[The task]
Beginning with the line below that contains "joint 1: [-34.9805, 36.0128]" and ending with the line that contains "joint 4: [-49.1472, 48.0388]", copy every line exactly. Copy nothing else.

-- Available data follows --

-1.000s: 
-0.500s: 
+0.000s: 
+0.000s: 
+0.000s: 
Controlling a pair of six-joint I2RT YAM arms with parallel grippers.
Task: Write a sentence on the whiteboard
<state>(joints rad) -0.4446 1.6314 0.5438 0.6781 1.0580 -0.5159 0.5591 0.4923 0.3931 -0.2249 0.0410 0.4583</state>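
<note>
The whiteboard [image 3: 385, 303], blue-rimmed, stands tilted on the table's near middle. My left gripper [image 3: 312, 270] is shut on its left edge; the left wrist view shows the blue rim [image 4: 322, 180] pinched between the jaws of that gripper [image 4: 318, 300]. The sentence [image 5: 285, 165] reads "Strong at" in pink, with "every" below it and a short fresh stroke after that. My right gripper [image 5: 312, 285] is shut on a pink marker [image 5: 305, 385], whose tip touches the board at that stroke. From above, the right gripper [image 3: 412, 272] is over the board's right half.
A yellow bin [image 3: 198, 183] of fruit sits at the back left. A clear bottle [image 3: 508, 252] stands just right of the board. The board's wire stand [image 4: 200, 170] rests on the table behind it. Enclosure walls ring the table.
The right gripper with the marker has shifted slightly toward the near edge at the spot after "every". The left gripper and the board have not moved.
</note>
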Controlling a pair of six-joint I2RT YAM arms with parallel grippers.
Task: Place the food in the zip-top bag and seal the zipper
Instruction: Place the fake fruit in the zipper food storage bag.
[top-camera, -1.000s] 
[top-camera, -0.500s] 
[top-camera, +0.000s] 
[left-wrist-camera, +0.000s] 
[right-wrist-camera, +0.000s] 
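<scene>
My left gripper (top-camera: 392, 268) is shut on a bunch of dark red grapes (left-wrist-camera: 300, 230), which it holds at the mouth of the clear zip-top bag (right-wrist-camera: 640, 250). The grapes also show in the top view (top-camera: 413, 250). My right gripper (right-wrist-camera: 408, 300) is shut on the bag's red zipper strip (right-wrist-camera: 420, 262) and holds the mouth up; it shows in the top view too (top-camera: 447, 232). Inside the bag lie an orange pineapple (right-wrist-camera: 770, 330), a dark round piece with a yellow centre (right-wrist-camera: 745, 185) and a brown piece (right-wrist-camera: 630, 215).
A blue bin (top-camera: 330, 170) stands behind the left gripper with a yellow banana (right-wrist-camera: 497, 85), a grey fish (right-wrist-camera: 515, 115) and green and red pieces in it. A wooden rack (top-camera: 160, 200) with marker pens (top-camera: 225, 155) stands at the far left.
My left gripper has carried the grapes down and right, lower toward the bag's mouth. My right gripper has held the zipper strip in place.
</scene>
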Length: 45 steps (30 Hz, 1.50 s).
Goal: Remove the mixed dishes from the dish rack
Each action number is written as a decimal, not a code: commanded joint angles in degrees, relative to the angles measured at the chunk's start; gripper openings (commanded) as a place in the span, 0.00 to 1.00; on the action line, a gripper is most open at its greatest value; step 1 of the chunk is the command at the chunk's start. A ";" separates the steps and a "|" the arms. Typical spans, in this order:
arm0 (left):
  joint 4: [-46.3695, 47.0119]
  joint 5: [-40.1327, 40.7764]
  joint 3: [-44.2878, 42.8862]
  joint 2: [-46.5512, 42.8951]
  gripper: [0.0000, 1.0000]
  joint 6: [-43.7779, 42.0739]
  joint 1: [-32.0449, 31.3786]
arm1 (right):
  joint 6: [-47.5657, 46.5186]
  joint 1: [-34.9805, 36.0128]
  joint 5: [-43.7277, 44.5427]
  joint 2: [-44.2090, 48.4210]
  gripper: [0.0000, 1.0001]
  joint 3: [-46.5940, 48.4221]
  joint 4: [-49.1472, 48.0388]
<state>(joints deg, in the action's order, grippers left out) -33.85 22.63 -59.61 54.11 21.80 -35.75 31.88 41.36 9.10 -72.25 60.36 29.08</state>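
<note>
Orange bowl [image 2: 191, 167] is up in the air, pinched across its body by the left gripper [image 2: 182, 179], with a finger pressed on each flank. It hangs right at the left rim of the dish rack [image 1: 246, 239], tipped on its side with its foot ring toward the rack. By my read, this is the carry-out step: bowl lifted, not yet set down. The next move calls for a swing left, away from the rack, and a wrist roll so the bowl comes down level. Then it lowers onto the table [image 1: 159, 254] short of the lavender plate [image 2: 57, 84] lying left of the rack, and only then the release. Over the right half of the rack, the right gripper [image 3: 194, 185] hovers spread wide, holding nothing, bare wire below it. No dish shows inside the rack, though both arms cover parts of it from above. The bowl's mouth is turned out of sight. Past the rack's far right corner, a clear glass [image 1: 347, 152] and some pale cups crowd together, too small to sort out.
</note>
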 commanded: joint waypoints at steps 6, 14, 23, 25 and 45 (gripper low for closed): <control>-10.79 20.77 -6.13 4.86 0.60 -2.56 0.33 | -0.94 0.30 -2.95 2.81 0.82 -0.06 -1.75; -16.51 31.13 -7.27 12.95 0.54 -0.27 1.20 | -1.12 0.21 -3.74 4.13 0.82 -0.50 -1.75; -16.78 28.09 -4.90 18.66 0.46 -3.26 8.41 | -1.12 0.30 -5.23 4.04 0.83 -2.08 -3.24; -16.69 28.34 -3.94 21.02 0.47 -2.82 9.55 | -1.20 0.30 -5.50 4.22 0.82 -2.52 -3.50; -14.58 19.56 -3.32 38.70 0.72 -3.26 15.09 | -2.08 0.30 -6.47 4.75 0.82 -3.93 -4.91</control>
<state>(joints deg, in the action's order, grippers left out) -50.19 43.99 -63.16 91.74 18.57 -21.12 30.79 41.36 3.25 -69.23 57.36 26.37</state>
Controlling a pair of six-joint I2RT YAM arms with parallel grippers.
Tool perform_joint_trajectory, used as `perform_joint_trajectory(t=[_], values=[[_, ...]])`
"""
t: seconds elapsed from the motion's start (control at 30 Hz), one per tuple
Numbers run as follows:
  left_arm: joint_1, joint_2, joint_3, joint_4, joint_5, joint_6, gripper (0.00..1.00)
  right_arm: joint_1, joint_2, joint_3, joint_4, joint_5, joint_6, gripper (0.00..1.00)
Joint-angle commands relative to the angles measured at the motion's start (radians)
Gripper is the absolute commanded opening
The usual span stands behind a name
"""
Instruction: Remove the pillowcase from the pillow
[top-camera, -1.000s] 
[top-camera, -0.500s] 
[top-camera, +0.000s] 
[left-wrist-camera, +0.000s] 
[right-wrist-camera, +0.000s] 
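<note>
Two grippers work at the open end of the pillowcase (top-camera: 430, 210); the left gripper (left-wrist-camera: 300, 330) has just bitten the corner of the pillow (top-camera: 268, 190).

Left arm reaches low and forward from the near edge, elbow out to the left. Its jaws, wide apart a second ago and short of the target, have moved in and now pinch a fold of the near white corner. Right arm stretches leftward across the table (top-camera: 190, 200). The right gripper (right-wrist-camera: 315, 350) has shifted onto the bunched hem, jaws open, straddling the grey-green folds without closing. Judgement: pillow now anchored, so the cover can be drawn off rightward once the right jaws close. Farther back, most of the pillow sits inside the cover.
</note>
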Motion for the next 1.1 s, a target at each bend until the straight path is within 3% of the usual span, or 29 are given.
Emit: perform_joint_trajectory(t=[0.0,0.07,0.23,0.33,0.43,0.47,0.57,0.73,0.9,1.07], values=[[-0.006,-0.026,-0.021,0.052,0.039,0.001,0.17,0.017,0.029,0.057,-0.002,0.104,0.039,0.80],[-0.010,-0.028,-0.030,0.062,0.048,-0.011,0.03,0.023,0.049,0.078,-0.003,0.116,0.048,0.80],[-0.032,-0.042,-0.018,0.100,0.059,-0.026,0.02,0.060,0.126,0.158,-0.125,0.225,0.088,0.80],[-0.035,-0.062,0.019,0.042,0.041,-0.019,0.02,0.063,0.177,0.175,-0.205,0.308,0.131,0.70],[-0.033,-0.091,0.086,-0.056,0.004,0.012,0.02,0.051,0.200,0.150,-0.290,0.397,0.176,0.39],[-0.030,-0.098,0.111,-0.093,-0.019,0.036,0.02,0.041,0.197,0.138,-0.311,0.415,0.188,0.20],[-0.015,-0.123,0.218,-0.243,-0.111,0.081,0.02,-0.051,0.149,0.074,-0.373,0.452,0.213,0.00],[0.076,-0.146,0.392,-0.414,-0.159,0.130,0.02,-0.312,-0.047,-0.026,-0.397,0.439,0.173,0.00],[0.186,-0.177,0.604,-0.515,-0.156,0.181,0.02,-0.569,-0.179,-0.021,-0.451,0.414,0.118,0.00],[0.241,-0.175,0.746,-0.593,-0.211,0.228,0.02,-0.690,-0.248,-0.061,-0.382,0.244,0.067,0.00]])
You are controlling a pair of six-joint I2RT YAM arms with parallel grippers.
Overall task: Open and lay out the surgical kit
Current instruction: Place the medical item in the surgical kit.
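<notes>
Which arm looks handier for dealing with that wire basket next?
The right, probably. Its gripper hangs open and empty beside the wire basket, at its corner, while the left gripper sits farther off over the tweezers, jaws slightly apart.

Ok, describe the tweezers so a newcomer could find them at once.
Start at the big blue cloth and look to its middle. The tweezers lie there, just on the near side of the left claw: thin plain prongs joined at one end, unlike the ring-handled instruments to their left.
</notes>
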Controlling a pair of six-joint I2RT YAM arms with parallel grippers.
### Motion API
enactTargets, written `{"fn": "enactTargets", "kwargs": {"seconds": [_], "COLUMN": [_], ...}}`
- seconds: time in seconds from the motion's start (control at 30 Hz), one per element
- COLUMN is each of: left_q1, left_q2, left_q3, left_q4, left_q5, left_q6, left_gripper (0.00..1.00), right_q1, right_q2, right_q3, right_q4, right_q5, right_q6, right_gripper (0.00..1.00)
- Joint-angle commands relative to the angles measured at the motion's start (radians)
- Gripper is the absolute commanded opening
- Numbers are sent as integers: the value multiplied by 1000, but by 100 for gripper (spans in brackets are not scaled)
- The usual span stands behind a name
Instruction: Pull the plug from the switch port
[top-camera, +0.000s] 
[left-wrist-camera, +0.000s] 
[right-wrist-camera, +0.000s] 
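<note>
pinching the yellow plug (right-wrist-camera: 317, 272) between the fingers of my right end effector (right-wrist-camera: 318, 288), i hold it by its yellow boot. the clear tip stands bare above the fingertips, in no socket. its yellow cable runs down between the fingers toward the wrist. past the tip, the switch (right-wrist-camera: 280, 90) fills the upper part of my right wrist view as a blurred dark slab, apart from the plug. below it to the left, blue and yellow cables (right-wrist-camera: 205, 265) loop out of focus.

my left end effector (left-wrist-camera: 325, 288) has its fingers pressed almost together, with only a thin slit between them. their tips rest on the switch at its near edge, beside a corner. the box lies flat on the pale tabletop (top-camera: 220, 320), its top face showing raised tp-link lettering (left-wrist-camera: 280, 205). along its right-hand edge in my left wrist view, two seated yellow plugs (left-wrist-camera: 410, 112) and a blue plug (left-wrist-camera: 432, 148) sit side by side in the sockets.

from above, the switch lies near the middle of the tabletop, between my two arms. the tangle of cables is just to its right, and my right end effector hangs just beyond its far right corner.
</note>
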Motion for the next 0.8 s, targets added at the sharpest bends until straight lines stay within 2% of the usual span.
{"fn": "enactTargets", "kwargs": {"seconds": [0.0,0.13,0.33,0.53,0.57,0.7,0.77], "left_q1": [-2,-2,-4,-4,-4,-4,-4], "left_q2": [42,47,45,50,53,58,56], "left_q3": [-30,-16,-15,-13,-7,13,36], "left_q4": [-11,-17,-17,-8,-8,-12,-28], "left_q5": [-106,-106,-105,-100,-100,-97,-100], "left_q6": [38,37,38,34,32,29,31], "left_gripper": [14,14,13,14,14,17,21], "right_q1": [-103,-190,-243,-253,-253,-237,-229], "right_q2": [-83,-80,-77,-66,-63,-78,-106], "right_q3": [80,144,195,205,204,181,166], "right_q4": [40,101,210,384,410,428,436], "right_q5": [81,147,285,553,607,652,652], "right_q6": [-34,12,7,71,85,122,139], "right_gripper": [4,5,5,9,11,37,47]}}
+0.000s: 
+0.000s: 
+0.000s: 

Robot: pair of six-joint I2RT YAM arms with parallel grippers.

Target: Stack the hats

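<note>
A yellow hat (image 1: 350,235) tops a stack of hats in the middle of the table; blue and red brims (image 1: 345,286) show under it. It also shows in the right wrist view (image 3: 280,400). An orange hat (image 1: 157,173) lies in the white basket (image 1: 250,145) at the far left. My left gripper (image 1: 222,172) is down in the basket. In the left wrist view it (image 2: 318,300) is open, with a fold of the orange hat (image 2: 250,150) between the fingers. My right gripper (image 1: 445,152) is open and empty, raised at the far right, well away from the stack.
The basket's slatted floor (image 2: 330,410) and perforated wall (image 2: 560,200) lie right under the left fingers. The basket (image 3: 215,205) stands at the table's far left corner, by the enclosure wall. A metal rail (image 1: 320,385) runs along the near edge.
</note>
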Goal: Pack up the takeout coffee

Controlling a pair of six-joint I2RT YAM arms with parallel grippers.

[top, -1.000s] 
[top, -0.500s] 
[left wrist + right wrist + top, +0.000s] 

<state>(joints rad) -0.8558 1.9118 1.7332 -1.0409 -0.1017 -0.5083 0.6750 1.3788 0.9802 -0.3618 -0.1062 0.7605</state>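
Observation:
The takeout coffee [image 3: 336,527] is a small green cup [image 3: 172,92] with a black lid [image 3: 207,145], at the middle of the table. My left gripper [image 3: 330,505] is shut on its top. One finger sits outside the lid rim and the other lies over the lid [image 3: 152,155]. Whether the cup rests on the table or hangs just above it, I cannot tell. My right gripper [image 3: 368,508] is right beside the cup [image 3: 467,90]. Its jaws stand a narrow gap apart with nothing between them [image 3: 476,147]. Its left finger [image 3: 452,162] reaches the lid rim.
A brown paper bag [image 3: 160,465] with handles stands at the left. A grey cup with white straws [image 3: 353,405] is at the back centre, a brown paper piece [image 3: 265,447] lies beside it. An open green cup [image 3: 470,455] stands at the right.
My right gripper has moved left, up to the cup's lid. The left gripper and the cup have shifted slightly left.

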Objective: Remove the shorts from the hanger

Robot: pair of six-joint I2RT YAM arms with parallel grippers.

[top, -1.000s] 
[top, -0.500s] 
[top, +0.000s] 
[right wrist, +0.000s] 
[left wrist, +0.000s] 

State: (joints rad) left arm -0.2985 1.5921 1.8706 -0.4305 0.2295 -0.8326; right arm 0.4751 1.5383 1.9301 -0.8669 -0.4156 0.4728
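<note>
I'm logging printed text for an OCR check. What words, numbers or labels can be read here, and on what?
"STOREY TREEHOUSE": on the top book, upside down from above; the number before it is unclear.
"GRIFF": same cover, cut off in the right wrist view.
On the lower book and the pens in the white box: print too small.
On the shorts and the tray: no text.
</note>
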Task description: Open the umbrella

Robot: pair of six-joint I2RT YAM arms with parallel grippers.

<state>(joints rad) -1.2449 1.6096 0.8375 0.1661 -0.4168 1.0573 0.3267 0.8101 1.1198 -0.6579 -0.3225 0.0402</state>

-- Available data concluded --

[Answer space]
  joint 1: [-34.9805, 36.0128]
  joint 5: [-43.7277, 44.5427]
  joint 2: [-44.2090, 48.4210]
  gripper: [0.0000, 1.0001]
  joint 3: [-46.5940, 48.4221]
  joint 4: [-49.1472, 48.0388]

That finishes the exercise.